保存するには File メニューの Save
を選びファイル名(例えば my.xbm)を入力。
- File メニューの Quit にて bitmap を終了する。
一般的な画像ファイル
もっと一般的な画像ファイル形式には JPEG 形式、GIF
形式、PNG 形式などがある。
これらも一般的なビットマップ形式(M行N列のカラーピクセルからなる)
のファイルであるが、主に画像圧縮の技術が異なっている。
ここでは、JPEG 形式の画像ファイルの加工をやってみる。
JPEG ファイルの加工
- JPEG 形式のファイル
(カモ、
花、
毛虫、
玉虫、
バッタ、
カエル、
とんぼ
のいずれか)
をローカルディレクトリー(graphic)にコピーする。
- 今回はGIMPというアプリケーションを使うことにする。
メインメニューで「グラフィック」の
「GIMP」をクリック。
最初にインストールするかと聞いてくるのでインストールする。
GIMPが立ち上がると「ヒント」のウインドウが出るので「了解」
をクリックする。
- プルダウンメニュー「ファイル」の
「開く」を選び、
上の JPEG ファイルを開く。
すると画像のウィンドウが新たに開く。
- 開いた画像のウィンドウ中で右クリックするとメニューが出てくる。
そのなかの「フィルタ」
を色々と試してみる(その他の操作もやって良い)。
- かけたフィルタを元に戻したい場合は、右クリックで
「編集」
の「アンドゥ」を選ぶと元に戻る。
「アンドゥ」は何回でも出来る
(3回フィルタをかけて3回アンドゥするなど)。
- 加工した画像を保存するには右クリック「ファイル」の「保存」
(上書き、元のファイルが残らない)を選ぶか、
「別名で保存」を選び元のファイルとは違った名前を入力し
「了解」をクリック。
参考
ここで用いたソフトウェアはビットマップ(XBM, JPEG, GIF, PNG 形式など)

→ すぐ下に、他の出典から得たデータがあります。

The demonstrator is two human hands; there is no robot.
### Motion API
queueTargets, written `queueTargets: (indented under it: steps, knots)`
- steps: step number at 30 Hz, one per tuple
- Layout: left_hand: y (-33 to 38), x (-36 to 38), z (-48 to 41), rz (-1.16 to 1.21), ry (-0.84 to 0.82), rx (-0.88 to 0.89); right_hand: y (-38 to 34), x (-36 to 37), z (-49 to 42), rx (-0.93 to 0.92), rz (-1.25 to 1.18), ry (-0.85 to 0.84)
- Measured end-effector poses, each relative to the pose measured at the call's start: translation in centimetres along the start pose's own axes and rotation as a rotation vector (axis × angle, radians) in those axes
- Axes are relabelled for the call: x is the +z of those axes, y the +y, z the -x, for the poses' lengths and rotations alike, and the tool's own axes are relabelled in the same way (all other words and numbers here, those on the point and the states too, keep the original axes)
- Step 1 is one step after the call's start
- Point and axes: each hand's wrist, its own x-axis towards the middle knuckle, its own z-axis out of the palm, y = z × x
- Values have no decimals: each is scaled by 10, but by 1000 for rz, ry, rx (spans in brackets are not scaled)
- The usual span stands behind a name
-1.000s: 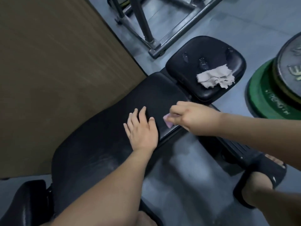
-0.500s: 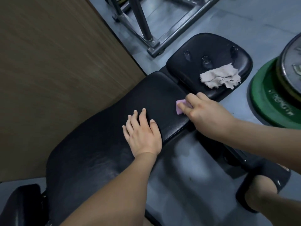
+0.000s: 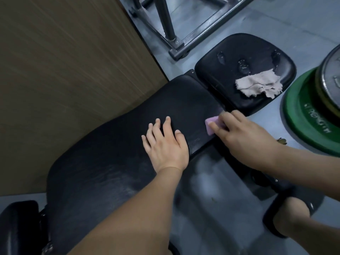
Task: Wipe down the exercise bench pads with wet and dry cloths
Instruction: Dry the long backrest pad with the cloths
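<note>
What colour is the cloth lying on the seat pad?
Beige cloth, seen in the head view.

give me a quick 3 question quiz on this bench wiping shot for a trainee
1. True or false: the beige cloth lies on the small seat pad.
2. What does the right hand hold against the long back pad? A) pink cloth B) spray bottle C) brush
3. In a few words: how does the left hand lie?
Key: 1 true; 2 A; 3 flat on the long back pad, fingers straight, holding nothing.
</note>
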Motion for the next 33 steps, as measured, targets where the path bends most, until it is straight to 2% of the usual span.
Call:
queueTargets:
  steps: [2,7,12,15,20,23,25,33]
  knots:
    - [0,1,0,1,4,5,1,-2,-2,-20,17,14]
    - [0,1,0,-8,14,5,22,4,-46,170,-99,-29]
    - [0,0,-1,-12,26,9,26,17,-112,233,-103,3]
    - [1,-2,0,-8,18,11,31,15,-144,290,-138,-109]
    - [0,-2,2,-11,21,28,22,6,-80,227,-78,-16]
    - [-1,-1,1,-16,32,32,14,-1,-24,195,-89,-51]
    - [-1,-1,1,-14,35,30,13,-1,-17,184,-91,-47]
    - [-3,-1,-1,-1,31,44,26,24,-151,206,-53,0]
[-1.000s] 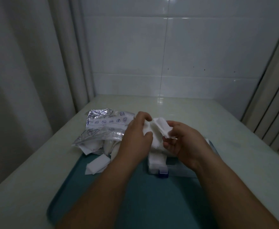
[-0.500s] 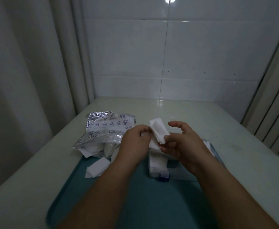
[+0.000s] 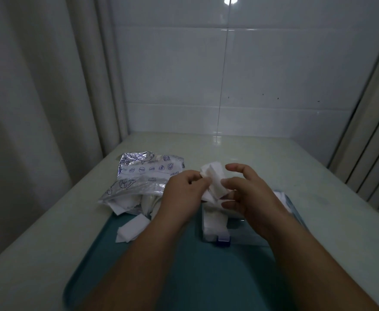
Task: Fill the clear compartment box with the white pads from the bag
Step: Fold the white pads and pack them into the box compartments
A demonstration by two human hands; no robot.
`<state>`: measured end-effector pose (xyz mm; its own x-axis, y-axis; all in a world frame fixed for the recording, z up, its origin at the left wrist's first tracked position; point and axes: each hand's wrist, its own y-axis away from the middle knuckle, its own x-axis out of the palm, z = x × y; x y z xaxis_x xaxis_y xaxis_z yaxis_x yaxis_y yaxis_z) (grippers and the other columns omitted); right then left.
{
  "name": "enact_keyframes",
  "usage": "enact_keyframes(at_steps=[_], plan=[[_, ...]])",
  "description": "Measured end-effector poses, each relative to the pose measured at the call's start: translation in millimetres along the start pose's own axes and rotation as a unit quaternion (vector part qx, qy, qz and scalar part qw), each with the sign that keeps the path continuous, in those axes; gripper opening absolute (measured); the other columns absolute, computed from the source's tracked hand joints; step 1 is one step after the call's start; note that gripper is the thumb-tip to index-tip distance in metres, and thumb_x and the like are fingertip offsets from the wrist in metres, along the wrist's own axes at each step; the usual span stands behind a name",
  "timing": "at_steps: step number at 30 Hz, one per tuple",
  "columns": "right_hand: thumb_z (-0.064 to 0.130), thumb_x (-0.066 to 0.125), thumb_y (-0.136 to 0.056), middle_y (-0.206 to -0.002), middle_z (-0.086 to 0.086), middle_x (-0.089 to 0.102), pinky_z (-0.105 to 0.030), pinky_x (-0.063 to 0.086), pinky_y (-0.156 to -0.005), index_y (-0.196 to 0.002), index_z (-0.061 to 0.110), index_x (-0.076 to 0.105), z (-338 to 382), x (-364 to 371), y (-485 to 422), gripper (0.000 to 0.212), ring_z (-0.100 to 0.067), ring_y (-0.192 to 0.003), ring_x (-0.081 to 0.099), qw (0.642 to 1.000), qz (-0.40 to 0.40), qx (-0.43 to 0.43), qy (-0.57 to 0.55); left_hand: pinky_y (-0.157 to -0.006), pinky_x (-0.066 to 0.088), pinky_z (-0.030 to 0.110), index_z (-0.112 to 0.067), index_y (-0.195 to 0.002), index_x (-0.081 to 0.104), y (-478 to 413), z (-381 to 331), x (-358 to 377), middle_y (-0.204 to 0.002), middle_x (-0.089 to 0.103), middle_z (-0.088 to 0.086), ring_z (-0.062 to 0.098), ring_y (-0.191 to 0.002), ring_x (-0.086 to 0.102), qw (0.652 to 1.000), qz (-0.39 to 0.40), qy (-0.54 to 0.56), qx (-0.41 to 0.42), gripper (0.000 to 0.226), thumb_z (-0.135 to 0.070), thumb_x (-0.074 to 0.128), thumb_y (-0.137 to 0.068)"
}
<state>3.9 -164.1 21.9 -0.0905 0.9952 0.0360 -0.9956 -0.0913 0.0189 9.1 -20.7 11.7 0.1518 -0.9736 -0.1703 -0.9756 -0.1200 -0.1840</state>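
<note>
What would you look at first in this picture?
The left hand and right hand meet in the middle, both pinching white pads above the clear box on the teal tray. Left of them lies a shiny crinkled bag with loose pads beside it.

Room was pretty dim. Back wall [image 3: 285, 63] was big glossy white tiles, thin vertical grout line [image 3: 223, 86] down middle, few dark specks [image 3: 262, 94] right of it. Light glare [image 3: 230, 0] showed at top of tiles. Pale curtain [image 3: 38, 108] hung in folds along left side. Ribbed vertical frame [image 3: 370, 149], door or blind, couldn't tell, stood on right. Pale tabletop [image 3: 262, 153] ran up to wall, slightly shiny.
</note>
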Motion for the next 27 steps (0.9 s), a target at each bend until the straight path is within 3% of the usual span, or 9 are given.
enact_keyframes(at_steps=[4,9,13,16,19,23,25,27], plan=[[0.028,0.067,-0.087,-0.106,0.002,0.064,-0.035,0.057,-0.076,-0.122,0.034,0.049,-2,3,1,0.04,-0.022,-0.09,0.065,0.997,-0.01,-0.026,0.074,-0.063,0.049,0.029,-0.013,-0.073,0.07,0,0,0,-0.071,0.067,0.002,0.013,-0.066,0.061,1.0,0.006,-0.017,0.007,0.016,-0.021,0.066,-0.086],[0.013,0.062,-0.09,-0.088,-0.002,0.067,-0.026,0.049,-0.062,-0.11,0.025,0.053,1,0,-1,0.025,-0.019,-0.078,0.063,0.986,-0.105,-0.057,0.118,-0.065,0.047,0.026,-0.012,-0.071,0.072,0,0,1,-0.068,0.067,-0.001,0.009,-0.063,0.057,1.0,0.01,0.0,0.008,0.014,-0.016,0.068,-0.084],[0.007,0.063,-0.088,-0.083,-0.007,0.067,-0.026,0.053,-0.06,-0.105,0.018,0.054,8,-6,1,0.023,-0.02,-0.072,0.063,0.989,-0.119,-0.062,0.062,-0.079,0.055,0.041,-0.028,-0.074,0.075,-2,0,1,-0.081,0.074,-0.005,0.023,-0.081,0.068,0.999,-0.006,0.034,-0.011,0.02,-0.011,0.064,-0.075],[0.004,0.065,-0.087,-0.086,-0.01,0.067,-0.023,0.055,-0.058,-0.106,0.014,0.054,13,-8,3,0.024,-0.022,-0.071,0.066,0.993,-0.108,-0.052,0.016,-0.08,0.055,0.044,-0.035,-0.083,0.074,-2,4,0,-0.09,0.073,-0.004,0.022,-0.084,0.068,1.0,-0.009,0.021,0.0,0.035,-0.002,0.063,-0.077],[0.002,0.064,-0.086,-0.09,-0.013,0.066,-0.027,0.054,-0.059,-0.103,0.009,0.057,13,-10,3,0.02,-0.024,-0.073,0.064,0.994,-0.097,-0.038,0.02,-0.084,0.056,0.044,-0.041,-0.089,0.069,-2,4,0,-0.097,0.071,0.002,0.021,-0.089,0.068,1.0,-0.012,0.016,0.006,0.037,-0.005,0.067,-0.079],[0.007,0.07,-0.083,-0.086,-0.013,0.069,-0.026,0.054,-0.06,-0.096,0.01,0.061,9,-9,1,0.016,-0.022,-0.07,0.064,0.993,-0.078,-0.039,0.083,-0.077,0.058,0.039,-0.046,-0.105,0.059,2,1,2,-0.09,0.072,0.003,0.017,-0.081,0.07,1.0,-0.008,0.014,0.013,0.048,-0.004,0.066,-0.081],[0.01,0.073,-0.081,-0.084,-0.01,0.069,-0.022,0.055,-0.057,-0.095,0.012,0.061,6,-7,0,0.018,-0.02,-0.069,0.066,0.988,-0.082,-0.044,0.126,-0.071,0.056,0.037,-0.048,-0.119,0.05,4,0,3,-0.084,0.072,0.007,0.022,-0.076,0.069,1.0,0.0,0.015,0.012,0.058,-0.005,0.065,-0.083],[0.011,0.075,-0.08,-0.086,-0.008,0.067,-0.021,0.055,-0.057,-0.093,0.013,0.061,4,-6,-2,0.019,-0.02,-0.07,0.066,0.982,-0.09,-0.048,0.159,-0.075,0.055,0.045,-0.052,-0.124,0.042,4,1,4,-0.084,0.072,0.012,0.031,-0.081,0.068,1.0,0.006,0.025,0.005,0.066,-0.004,0.063,-0.084]])
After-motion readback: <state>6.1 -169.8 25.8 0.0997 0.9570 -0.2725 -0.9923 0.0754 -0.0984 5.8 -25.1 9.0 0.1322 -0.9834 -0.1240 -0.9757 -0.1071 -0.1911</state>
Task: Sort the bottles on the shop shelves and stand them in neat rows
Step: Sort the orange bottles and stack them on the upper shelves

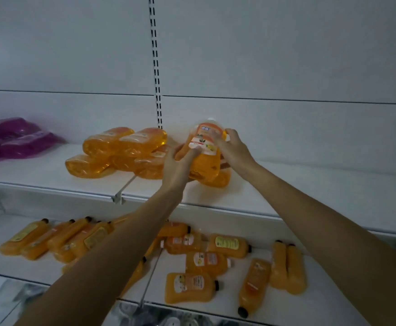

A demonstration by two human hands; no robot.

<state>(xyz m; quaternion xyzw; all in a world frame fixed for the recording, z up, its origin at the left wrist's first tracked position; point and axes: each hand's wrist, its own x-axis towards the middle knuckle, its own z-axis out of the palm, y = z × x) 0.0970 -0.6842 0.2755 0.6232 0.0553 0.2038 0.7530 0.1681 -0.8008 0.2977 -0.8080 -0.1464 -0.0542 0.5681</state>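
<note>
An orange bottle (205,147) with a white label and white cap is raised nearly upright over the upper shelf (286,191). My left hand (177,167) grips its lower left side. My right hand (233,149) holds its right side near the neck. Under it lie other orange bottles (218,180), partly hidden. A pile of orange bottles (121,151) lies on its side just to the left. On the lower shelf (321,300) several orange bottles with black caps (190,287) lie scattered flat.
Purple bottles (15,140) lie at the far left of the upper shelf. A slotted upright (155,67) runs up the white back panel. A wire divider (125,187) crosses the upper shelf, another divider (151,276) the lower one. The upper shelf's right part is bare.
</note>
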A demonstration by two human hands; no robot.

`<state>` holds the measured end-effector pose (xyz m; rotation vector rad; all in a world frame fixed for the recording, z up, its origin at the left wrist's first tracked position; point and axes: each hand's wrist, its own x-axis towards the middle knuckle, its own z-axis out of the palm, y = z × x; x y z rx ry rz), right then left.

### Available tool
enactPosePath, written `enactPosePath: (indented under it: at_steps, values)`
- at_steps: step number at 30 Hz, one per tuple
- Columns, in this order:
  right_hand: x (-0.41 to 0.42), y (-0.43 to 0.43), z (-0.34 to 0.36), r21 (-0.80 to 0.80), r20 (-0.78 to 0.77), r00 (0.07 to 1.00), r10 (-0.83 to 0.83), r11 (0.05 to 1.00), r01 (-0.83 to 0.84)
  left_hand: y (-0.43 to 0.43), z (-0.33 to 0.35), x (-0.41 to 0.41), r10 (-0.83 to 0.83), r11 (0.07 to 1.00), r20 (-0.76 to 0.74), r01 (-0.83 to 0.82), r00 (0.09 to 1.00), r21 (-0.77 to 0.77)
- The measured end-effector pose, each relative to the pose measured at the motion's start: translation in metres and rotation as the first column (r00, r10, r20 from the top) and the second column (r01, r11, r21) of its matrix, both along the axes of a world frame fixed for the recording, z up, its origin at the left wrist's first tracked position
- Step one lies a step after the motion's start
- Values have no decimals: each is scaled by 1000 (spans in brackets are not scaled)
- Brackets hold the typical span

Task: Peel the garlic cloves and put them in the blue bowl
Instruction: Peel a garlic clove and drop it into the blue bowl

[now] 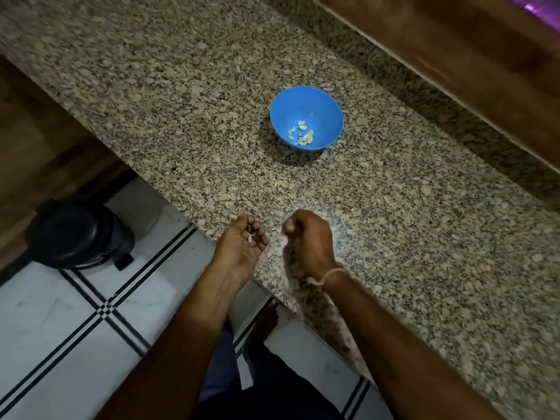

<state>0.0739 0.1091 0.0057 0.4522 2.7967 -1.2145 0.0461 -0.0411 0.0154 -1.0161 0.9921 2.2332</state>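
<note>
Fingers cup a white scrap by counter edge; black bin below.

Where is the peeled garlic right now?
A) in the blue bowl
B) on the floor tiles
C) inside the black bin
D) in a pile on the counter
A: the pale garlic cloves lie together in the bottom of the blue bowl, which stands on the speckled counter.
</note>
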Motion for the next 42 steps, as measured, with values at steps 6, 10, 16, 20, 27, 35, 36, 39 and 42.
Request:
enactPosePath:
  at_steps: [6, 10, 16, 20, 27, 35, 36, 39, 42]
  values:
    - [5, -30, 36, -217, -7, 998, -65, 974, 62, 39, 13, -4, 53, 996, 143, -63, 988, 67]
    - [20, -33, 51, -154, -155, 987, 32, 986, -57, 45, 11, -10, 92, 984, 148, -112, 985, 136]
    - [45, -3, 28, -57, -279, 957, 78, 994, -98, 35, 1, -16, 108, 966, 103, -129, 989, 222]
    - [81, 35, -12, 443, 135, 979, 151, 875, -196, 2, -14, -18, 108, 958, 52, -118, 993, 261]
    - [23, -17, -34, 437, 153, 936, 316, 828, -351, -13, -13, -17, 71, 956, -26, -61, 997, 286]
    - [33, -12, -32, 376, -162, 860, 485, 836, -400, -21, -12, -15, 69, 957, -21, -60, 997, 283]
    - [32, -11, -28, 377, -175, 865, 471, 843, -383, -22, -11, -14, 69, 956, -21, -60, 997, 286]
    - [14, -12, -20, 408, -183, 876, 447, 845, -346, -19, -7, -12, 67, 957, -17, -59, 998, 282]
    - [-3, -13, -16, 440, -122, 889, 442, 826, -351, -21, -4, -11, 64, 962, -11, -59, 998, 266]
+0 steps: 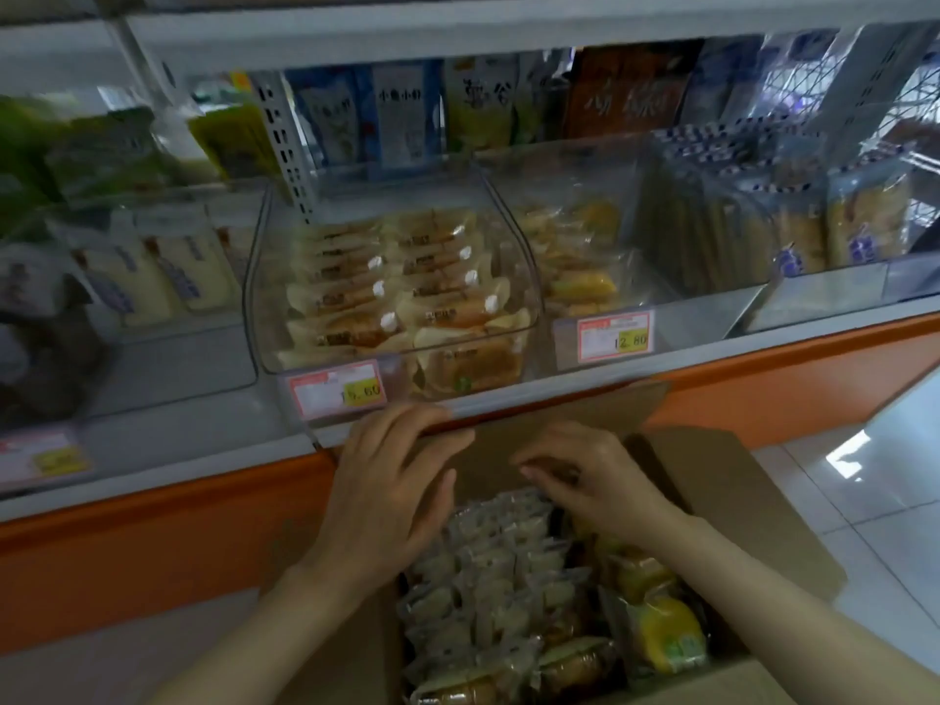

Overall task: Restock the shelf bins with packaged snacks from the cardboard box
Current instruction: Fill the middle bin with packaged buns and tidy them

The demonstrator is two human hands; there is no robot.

の編集用の、俗に「ペイント系」と呼ばれるソフトウエアである。
この他に「ドロー系」と呼ばれるベクトル形式の画像を取り扱う
ソフトウェアも用意されている。
その一つは Applix グラフィックスで、その起動は以下のやりかたで。
- メインメニューのセンターメニュー、Applixware オフィススイート、
Applix グラフィクスをクリック。
あるいは、
- メインメニューのセンターメニュー、Applixware オフィススイート、
Applix メインメニューをクリックするとウィンドウが立ち上がる。
ウィンドウ中のグラフィックスのボタン(左から2番目)をクリック。
なおUNIXで一般的に使えるドロー系のソフトウエアの代表的なものとしては
tgif がある。
起動するには、非GUI環境で tgif というコマンドを実行する。